ST. BONAVENTURE, N.Y. - One of the world's leading scientific experts on hydrofracking will discuss the social, economic and environmental consequences of hydraulic fracturing for natural gas extraction (hydrofracking) in a March 25 program at St. Bonaventure University.
Dr. Anthony Ingraffea, the Dwight C. Baum professor of Engineering and the Weiss Presidential Teaching Fellow at Cornell University, will speak in Dresser Auditorium of the John J. Murphy Professional Building on campus at 7 p.m. The program is is free and open to the public.

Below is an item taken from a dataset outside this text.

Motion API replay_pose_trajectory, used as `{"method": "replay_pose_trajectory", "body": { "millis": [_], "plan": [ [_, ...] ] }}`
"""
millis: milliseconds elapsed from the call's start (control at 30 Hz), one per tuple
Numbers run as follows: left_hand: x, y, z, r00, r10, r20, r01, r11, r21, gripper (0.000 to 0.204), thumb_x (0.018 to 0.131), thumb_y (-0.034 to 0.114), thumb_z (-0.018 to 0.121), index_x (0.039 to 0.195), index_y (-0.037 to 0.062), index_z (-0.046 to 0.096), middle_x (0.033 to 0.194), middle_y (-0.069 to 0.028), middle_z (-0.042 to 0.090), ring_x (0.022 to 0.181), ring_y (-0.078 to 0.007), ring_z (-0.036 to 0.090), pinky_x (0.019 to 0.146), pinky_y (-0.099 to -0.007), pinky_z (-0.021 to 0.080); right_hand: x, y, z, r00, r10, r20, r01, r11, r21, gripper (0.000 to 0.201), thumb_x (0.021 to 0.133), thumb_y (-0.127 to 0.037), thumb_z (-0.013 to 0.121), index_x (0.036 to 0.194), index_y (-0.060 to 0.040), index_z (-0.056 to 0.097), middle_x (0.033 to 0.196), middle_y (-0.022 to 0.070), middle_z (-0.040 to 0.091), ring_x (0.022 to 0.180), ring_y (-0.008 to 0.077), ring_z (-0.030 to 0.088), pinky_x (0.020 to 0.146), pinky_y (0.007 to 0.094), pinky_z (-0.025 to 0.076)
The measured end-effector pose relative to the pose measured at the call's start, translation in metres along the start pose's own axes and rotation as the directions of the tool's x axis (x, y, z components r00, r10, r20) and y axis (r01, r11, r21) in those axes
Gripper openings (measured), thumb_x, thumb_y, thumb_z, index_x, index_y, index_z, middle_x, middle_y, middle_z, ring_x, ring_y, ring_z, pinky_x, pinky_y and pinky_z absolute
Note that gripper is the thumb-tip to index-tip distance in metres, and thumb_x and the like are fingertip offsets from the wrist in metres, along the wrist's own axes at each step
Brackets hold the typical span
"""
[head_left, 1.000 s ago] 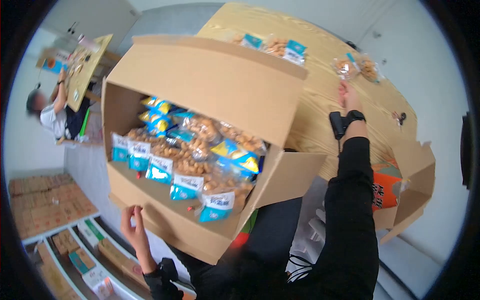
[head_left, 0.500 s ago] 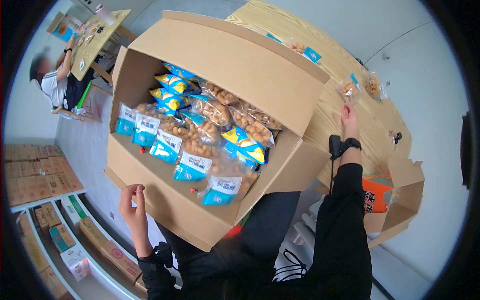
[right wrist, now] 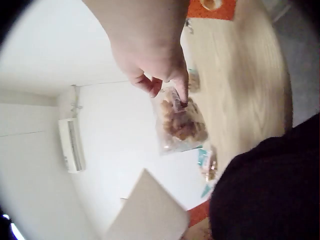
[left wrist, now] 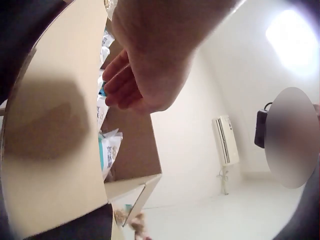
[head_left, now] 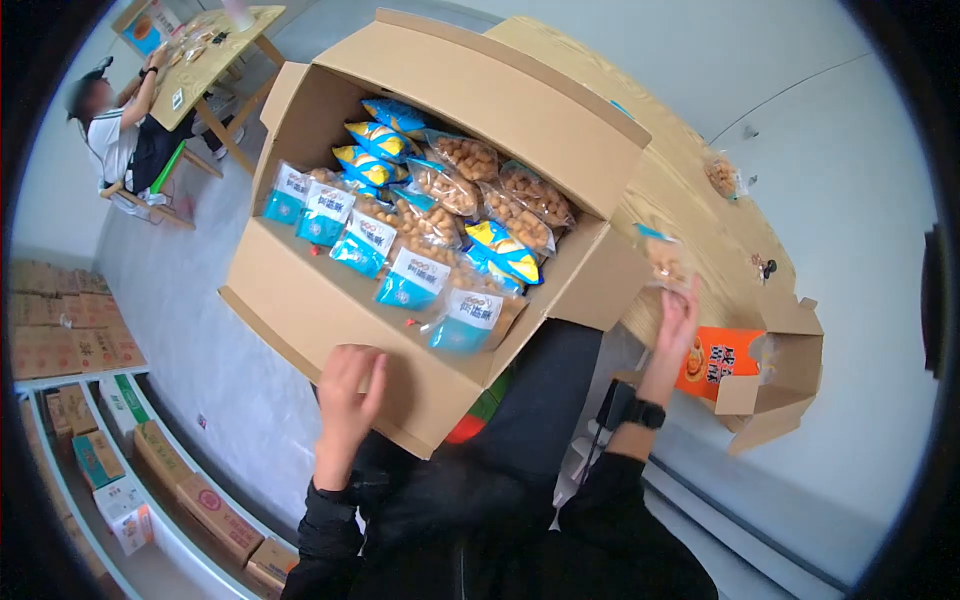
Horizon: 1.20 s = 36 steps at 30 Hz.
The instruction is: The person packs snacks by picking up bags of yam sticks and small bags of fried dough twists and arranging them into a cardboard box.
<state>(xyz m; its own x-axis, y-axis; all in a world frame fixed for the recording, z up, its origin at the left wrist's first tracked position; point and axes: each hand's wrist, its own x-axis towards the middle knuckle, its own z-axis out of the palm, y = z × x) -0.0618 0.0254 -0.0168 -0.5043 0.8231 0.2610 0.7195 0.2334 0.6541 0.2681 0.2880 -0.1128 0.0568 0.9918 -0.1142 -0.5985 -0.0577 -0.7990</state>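
In the head view a large open carton (head_left: 280, 280) holds several clear snack bags (head_left: 414, 278) with white and teal labels, plus blue and yellow packets (head_left: 383, 141). My right hand (head_left: 676, 325) pinches the edge of a clear bag of brown snacks (head_left: 664, 258) to the right of the carton; the right wrist view shows this bag (right wrist: 181, 122) hanging from the fingers of the hand (right wrist: 155, 55). At the carton's near flap is my left hand (head_left: 348, 398), fingers loosely bent and holding nothing; in the left wrist view this hand (left wrist: 145, 75) is beside the flap (left wrist: 55, 115).
A wooden table (head_left: 640, 150) stands behind the carton, with another snack bag (head_left: 722, 178) and small items on it. An open box with an orange panel (head_left: 718, 360) is at the right. Shelves with boxes (head_left: 210, 510) stand lower left; a seated person (head_left: 115, 140) is upper left.
My right hand has taken hold of a snack bag and brought it off the table toward the carton. My left hand appears further right along the flap, and the view has shifted.
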Motion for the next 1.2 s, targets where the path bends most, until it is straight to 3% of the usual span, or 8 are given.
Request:
{"method": "replay_pose_trajectory", "body": {
  "millis": [233, 467, 567, 733, 867, 933, 1000, 1200],
  "plan": [
    [-0.009, 0.033, 0.008, 0.968, 0.215, 0.132, -0.194, 0.969, -0.152, 0.023, 0.062, 0.004, 0.058, 0.084, 0.0005, 0.051, 0.085, -0.0126, 0.05, 0.077, -0.0263, 0.048, 0.066, -0.0312, 0.04, -0.118, -0.099, 0.045, 0.939, -0.342, 0.035, 0.343, 0.933, -0.103, 0.057, 0.068, -0.012, 0.045, 0.119, 0.0036, 0.023, 0.119, 0.0153, 0.032, 0.109, 0.025, 0.033, 0.094, 0.0385, 0.021],
    [-0.018, 0.084, 0.003, 0.754, 0.657, 0.005, -0.647, 0.745, -0.162, 0.035, 0.066, 0.017, 0.054, 0.099, 0.0292, 0.049, 0.114, -0.0099, 0.04, 0.104, -0.0239, 0.037, 0.088, -0.0405, 0.021, -0.197, -0.074, 0.11, 0.867, 0.288, 0.407, -0.178, 0.941, -0.287, 0.037, 0.066, -0.02, 0.05, 0.093, 0.0051, 0.045, 0.112, 0.0193, 0.037, 0.101, 0.0251, 0.04, 0.087, 0.0365, 0.031],
    [-0.01, 0.087, -0.006, 0.706, 0.705, -0.07, -0.708, 0.705, -0.044, 0.037, 0.062, 0.02, 0.057, 0.099, 0.019, 0.05, 0.109, -0.0104, 0.045, 0.099, -0.0248, 0.042, 0.085, -0.0406, 0.028, -0.21, -0.061, 0.135, 0.796, 0.432, 0.424, -0.396, 0.901, -0.175, 0.029, 0.072, -0.023, 0.048, 0.084, 0.0032, 0.048, 0.11, 0.0183, 0.04, 0.096, 0.0238, 0.043, 0.082, 0.0356, 0.036],
    [-0.012, 0.068, -0.002, 0.979, 0.185, 0.089, -0.096, 0.797, -0.596, 0.045, 0.06, 0.017, 0.066, 0.097, 0.0007, 0.045, 0.091, -0.0102, 0.052, 0.083, -0.0203, 0.051, 0.074, -0.0295, 0.039, -0.209, -0.037, 0.147, 0.87, 0.271, 0.412, -0.177, 0.951, -0.253, 0.032, 0.081, -0.027, 0.038, 0.094, 0.0018, 0.044, 0.105, 0.0143, 0.044, 0.092, 0.0205, 0.046, 0.074, 0.0326, 0.039],
    [-0.009, 0.072, -0.003, 0.827, 0.038, 0.561, 0.538, 0.242, -0.808, 0.049, 0.064, 0.014, 0.064, 0.103, 0.0009, 0.039, 0.098, -0.0077, 0.046, 0.093, -0.0149, 0.043, 0.079, -0.0276, 0.035, -0.202, -0.019, 0.174, 0.886, 0.251, 0.39, -0.12, 0.936, -0.33, 0.033, 0.083, -0.026, 0.033, 0.097, 0.0023, 0.042, 0.099, 0.0118, 0.047, 0.088, 0.0163, 0.047, 0.071, 0.0278, 0.039],
    [-0.018, 0.072, 0.004, 0.849, 0.07, 0.523, 0.483, 0.295, -0.824, 0.048, 0.071, 0.024, 0.057, 0.107, 0.0014, 0.034, 0.103, -0.0077, 0.042, 0.097, -0.0149, 0.04, 0.082, -0.0284, 0.032, -0.2, -0.014, 0.181, 0.859, 0.286, 0.425, -0.187, 0.947, -0.26, 0.034, 0.084, -0.027, 0.031, 0.095, 0.0021, 0.044, 0.095, 0.0106, 0.05, 0.084, 0.0141, 0.048, 0.069, 0.0253, 0.038],
    [-0.024, 0.072, 0.009, 0.901, 0.053, 0.431, 0.435, -0.094, -0.896, 0.045, 0.08, 0.033, 0.042, 0.11, 0.0022, 0.03, 0.105, -0.0075, 0.04, 0.099, -0.0147, 0.038, 0.085, -0.029, 0.03, -0.198, -0.011, 0.184, 0.894, 0.34, 0.294, -0.176, 0.866, -0.468, 0.036, 0.085, -0.03, 0.031, 0.088, 0.0005, 0.049, 0.083, 0.0061, 0.053, 0.075, 0.0097, 0.049, 0.066, 0.0215, 0.037],
    [-0.015, 0.062, 0.008, 0.873, -0.057, 0.484, 0.487, 0.118, -0.865, 0.036, 0.086, 0.03, 0.024, 0.109, 0.0026, 0.031, 0.103, -0.0084, 0.042, 0.097, -0.014, 0.041, 0.083, -0.0291, 0.033, -0.206, 0.0, 0.202, 0.938, 0.278, 0.209, -0.137, 0.848, -0.513, 0.037, 0.085, -0.031, 0.032, 0.081, 0.0005, 0.05, 0.071, 0.0031, 0.051, 0.065, 0.0064, 0.044, 0.062, 0.0206, 0.036]
  ]
}}
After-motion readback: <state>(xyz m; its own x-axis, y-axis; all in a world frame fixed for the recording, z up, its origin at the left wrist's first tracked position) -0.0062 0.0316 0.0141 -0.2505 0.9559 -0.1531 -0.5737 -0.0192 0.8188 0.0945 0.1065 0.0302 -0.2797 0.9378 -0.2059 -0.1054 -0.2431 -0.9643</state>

Ingraffea has given several speeches and has testified in court about his science-based reasons for opposing fracking. His research centers on computer simulation and physical testing of complex fracturing processes.
“Students should take the opportunity to attend the speech to not only learn about hydrofracking, but to also learn how they will be effected by the results,” said Dr. Chris Stanley, professor of theology at St. Bonaventure.
Ingraffea’s research centers on computer simulation and physical testing of complex fracturing processes. He and his students performed pioneering research in the use of interactive computer graphics in computational mechanics, producing more than 200 papers in these areas. He has been a principal investigator on more than $35 million in research and development projects from a variety of government agencies and private corporations.
Ingraffea was a member of the first group of Presidential Young Investigators named by the National Science Foundation in 1984. His group won a NASA Group Achievement Award in 1996 and a NASA Aviation Safety Turning Goals into Reality Award in 1999 for its work on the aging aircraft problem.
St. Bonaventure’s Visiting Scholars Committee, College Democrats and Tread Lightly (the student environment club) are sponsoring Ingraffea’s visit.